→ **WORK INSTRUCTION**
What is needed is every line of the data that includes the word "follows". Please copy each one.

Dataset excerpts

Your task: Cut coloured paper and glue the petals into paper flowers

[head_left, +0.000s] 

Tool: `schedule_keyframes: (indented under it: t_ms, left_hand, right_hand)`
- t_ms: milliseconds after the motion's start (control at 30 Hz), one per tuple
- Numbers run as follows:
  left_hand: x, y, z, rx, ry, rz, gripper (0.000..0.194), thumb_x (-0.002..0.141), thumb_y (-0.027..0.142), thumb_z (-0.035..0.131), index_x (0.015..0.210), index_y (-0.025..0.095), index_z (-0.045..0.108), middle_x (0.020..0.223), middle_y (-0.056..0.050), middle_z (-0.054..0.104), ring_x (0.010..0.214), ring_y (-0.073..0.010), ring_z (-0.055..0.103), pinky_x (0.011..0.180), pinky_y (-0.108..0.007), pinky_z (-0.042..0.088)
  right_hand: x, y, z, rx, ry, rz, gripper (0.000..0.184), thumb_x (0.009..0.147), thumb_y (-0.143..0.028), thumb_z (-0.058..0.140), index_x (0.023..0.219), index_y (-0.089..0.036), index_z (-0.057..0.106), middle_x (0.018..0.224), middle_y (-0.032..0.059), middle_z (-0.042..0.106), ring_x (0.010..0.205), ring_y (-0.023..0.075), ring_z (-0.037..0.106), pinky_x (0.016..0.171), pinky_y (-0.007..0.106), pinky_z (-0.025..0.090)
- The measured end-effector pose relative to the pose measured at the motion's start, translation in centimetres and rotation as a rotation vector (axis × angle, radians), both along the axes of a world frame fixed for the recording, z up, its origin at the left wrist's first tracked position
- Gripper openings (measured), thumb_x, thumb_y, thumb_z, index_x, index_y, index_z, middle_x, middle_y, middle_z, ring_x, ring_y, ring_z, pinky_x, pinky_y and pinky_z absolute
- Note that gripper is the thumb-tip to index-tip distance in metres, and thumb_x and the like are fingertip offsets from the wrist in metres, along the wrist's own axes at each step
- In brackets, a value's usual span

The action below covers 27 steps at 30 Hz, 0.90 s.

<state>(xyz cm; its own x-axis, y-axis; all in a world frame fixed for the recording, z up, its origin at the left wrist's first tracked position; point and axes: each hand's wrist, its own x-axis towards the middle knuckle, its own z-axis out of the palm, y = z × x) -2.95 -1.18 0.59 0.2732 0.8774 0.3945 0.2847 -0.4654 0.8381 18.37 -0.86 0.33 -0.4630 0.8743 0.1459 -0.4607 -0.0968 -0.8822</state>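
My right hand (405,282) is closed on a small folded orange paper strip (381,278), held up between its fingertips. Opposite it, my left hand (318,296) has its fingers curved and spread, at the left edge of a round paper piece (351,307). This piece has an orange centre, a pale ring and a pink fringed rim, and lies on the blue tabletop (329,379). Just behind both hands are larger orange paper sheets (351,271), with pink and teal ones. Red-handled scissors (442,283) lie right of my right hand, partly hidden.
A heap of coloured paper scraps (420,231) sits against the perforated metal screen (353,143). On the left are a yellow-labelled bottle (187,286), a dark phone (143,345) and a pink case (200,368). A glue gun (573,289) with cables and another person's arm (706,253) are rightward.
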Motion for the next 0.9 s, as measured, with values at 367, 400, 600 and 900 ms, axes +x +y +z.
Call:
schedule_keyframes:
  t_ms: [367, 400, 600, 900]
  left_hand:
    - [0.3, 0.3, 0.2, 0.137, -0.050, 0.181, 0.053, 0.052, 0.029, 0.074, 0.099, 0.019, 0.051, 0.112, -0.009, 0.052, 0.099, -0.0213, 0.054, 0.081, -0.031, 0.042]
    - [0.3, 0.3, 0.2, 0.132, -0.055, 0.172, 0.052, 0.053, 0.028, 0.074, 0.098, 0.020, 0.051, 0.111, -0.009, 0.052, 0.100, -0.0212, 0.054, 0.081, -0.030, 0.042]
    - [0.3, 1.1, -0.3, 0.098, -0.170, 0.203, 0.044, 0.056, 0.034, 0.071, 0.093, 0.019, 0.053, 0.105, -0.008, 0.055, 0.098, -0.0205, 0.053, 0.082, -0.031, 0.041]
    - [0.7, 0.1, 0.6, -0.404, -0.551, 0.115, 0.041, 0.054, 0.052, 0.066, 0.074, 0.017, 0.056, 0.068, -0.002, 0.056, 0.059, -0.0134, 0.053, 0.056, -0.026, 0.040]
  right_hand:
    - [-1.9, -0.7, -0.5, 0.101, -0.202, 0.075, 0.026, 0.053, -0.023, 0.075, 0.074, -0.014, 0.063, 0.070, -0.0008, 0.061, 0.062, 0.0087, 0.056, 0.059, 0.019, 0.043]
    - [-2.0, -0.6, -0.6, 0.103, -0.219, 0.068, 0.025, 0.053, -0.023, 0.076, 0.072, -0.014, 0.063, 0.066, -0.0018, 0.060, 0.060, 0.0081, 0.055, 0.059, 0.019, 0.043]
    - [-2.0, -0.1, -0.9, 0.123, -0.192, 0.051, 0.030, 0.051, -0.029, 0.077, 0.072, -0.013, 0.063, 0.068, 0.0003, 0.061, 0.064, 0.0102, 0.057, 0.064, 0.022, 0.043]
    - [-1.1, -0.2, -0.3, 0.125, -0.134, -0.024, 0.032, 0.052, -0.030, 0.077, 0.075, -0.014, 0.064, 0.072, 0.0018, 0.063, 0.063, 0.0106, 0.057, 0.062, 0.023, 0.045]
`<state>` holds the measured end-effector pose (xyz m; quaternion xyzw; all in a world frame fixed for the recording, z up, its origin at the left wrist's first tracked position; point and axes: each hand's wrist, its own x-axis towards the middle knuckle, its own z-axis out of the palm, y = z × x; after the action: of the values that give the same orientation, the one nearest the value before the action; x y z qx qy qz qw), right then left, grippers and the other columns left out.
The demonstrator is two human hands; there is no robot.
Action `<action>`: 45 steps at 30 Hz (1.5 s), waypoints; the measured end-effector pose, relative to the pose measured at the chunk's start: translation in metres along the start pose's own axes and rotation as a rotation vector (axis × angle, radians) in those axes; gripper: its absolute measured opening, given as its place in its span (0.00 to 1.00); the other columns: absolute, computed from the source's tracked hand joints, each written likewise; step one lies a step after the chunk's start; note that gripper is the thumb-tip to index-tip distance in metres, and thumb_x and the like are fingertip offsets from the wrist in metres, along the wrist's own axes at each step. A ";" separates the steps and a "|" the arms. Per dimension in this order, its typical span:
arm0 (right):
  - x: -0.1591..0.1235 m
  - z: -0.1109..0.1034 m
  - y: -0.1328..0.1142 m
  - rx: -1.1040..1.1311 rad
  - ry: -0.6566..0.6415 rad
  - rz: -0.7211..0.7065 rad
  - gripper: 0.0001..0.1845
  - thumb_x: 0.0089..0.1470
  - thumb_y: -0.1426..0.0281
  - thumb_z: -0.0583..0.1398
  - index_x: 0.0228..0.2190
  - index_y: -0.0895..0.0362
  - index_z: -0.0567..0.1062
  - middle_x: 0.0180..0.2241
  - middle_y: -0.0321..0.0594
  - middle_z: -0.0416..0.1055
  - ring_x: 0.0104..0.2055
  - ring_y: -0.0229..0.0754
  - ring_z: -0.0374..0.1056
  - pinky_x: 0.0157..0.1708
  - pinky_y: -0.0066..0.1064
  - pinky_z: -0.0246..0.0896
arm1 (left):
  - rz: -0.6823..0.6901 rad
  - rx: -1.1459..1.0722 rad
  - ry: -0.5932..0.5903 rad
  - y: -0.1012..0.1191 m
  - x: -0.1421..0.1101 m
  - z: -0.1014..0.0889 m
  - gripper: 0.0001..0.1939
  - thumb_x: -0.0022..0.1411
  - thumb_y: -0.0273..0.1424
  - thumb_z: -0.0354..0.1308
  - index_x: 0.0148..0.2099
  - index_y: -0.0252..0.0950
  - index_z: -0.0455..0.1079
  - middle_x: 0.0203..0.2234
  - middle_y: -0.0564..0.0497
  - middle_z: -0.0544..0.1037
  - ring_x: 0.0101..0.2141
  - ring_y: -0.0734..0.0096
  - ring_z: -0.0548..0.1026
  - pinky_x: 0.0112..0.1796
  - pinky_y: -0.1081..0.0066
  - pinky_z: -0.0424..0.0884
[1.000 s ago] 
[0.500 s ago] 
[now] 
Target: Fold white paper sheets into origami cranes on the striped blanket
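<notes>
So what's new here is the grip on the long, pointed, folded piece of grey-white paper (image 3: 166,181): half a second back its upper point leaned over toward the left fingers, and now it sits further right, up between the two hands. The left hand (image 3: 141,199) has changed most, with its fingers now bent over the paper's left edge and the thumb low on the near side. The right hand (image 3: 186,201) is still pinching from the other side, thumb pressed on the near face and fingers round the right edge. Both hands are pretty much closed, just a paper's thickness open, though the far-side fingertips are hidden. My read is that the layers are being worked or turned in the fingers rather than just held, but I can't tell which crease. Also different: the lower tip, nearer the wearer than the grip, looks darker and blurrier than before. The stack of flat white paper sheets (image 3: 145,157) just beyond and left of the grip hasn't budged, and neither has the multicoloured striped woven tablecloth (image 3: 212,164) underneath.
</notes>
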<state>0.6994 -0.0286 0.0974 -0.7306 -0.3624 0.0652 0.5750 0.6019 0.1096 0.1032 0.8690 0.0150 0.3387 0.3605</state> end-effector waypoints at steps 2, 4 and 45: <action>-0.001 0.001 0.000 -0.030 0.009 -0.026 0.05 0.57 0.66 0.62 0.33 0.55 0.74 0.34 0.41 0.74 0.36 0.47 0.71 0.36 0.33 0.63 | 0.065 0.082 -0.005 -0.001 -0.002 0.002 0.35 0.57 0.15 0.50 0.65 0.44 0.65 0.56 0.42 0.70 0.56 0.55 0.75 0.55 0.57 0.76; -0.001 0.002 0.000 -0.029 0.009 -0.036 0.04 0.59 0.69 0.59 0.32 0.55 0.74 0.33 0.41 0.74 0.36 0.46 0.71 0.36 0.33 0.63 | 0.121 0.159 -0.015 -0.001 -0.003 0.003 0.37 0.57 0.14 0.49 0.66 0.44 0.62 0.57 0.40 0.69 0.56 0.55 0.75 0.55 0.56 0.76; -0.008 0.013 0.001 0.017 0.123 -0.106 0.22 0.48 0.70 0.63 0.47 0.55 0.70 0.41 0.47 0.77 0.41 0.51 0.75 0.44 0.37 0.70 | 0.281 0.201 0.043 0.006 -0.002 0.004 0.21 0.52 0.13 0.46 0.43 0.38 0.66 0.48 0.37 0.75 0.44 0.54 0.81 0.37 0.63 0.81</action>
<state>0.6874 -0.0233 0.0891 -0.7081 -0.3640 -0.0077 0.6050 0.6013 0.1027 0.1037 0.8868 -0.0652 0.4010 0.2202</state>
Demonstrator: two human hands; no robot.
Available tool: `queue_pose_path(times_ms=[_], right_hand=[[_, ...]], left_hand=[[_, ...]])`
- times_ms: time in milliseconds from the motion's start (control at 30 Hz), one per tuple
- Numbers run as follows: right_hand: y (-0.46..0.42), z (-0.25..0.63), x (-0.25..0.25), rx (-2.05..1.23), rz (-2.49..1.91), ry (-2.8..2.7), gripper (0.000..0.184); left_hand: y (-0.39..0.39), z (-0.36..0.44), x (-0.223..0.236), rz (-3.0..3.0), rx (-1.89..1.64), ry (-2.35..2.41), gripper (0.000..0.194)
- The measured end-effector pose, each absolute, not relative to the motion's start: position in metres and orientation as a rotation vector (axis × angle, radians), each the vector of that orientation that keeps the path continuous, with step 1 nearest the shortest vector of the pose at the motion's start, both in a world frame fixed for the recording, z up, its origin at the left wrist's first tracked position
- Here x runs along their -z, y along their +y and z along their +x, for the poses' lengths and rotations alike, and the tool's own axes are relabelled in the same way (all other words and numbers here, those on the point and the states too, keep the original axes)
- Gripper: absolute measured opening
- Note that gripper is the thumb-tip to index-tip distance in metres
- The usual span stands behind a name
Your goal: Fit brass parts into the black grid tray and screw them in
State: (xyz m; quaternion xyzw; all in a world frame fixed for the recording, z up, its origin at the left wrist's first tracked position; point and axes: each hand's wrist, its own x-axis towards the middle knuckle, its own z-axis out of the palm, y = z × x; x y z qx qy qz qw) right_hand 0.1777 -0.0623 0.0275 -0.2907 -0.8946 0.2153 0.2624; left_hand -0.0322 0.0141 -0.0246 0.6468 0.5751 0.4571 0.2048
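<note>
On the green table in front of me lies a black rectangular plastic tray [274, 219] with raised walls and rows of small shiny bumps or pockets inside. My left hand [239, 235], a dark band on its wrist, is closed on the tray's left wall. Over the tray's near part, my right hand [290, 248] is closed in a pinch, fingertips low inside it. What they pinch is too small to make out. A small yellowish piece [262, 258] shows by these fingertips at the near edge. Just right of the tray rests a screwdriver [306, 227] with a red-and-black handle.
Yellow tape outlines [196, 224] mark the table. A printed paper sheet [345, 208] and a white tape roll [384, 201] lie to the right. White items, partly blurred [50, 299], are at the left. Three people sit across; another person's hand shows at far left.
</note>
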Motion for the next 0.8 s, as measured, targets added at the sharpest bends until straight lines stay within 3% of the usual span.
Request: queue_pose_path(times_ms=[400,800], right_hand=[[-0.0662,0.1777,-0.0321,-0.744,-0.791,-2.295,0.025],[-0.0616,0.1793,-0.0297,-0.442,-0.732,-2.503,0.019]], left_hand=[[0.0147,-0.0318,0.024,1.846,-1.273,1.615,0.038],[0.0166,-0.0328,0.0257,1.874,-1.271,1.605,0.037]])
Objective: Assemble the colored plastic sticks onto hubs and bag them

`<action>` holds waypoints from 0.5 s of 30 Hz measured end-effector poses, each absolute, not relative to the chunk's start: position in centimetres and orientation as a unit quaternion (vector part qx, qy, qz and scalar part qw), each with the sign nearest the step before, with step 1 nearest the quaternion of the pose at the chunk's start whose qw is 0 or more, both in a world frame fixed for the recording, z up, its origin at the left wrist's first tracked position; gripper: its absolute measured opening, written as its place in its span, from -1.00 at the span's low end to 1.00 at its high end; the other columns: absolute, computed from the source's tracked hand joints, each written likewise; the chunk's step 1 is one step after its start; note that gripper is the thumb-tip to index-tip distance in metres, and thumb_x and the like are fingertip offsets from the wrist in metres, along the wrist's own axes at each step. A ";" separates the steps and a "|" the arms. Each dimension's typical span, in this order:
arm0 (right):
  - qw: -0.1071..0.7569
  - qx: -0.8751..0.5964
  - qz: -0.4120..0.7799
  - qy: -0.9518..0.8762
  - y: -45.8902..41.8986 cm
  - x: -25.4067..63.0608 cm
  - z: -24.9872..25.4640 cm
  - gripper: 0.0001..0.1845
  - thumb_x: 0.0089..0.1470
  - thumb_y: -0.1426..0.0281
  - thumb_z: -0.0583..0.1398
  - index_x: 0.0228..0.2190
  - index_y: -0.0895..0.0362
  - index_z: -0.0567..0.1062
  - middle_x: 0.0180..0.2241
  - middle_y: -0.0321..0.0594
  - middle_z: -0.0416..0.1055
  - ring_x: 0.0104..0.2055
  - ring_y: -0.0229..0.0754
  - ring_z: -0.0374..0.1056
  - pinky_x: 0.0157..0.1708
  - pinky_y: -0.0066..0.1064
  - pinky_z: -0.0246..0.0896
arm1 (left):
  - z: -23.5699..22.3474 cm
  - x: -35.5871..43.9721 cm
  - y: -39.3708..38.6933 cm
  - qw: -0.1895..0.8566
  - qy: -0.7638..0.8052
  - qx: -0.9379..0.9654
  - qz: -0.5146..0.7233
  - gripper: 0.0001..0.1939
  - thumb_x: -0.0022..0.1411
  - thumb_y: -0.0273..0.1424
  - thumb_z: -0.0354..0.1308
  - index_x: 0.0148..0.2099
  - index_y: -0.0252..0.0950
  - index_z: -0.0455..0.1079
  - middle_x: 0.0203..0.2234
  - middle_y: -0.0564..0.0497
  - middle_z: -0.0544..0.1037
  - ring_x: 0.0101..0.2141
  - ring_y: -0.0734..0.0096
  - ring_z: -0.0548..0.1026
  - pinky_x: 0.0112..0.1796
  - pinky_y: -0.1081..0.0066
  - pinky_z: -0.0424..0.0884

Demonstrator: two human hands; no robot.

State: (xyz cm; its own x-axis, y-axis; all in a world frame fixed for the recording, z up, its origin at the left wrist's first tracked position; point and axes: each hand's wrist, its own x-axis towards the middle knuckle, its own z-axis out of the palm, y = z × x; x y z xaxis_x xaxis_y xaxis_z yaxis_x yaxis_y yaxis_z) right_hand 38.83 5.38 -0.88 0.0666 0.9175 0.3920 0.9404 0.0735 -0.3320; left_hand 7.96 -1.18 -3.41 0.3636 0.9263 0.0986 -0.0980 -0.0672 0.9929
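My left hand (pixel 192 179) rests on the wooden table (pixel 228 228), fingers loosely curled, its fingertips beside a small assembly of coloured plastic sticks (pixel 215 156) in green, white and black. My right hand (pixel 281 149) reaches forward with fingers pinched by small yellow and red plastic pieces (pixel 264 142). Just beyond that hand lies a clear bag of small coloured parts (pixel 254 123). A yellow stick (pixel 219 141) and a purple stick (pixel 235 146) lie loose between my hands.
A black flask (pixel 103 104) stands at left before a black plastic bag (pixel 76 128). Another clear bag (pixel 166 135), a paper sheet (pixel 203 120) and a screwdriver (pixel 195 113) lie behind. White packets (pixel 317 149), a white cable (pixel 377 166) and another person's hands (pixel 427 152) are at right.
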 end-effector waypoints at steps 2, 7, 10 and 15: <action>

→ **FINISHED TASK**
- Numbers run as follows:
- Numbers run as follows: right_hand: y (-0.46..0.42), z (-0.25..0.63), x (-0.25..0.25), rx (-2.05..1.23), rz (-2.49..1.91), ry (-2.8..2.7), gripper (0.000..0.184); left_hand: y (-0.39..0.39), z (-0.36..0.44), x (-0.223..0.236), rz (-3.0..3.0), rx (-1.89..1.64), ry (-2.35..2.41), gripper (0.000..0.194)

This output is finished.